By Jamie Ducharme
August 2, 2019

It can often feel like trust in science is a casualty of the “fake news” era. Skepticism of well-established concepts like vaccine safety and climate change is widespread today, with consequences including an unprecedented measles outbreak in the U.S. and an ever-warming environment.

It may be surprising, then, that a new, nationally representative survey of 4,500 adults from the Pew Research Center shows that confidence in scientists is on the upswing. In 2019, 86% of Americans said they had at least a fair amount of confidence that scientists are acting in the public’s best interests. That’s up from 76% in 2016, and beats out reported confidence in elected officials, religious leaders and the media, according to Pew.

“It’s striking to see these findings,” says Cary Funk, Pew’s director of science and society research. “Generally, we would have expected stability.” Prior Pew research that was based on a slightly different survey question—do you have “a great deal of confidence in the people running” various institutions, including scientific institutions—showed that trust has been more or less steady since the 1970s.

Despite the gains, Funk notes that only 35% of respondents reported a “great deal” of confidence in scientists in 2019. Even still, that’s second only to the military in terms of full support, and up from 21% in 2016, the new data show.

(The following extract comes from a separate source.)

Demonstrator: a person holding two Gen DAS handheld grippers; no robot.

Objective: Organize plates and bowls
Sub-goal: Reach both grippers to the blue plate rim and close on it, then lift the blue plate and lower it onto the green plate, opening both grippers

Democrats were more likely than Republicans to report confidence in both scientists and their objectivity, and to say that scientists should be involved in policy matters. Americans also reported more trust in the types of scientists with whom they interact regularly—such as dietitians and medical doctors—than in research scientists. People who said they had a good amount of scientific knowledge also tended to report higher trust in scientists.

“Science is a vast enterprise, and what we had seen before is that people’s views about science and scientists can vary,” Funk says.

The report also dug into sources of mistrust in the scientific community. Many respondents expressed concerns about scientists’ conflicts of interest, misconduct, transparency and accountability for mistakes. Better access to original data, independent review of findings and separation between industry and research could boost the public’s trust in science, according to survey responses.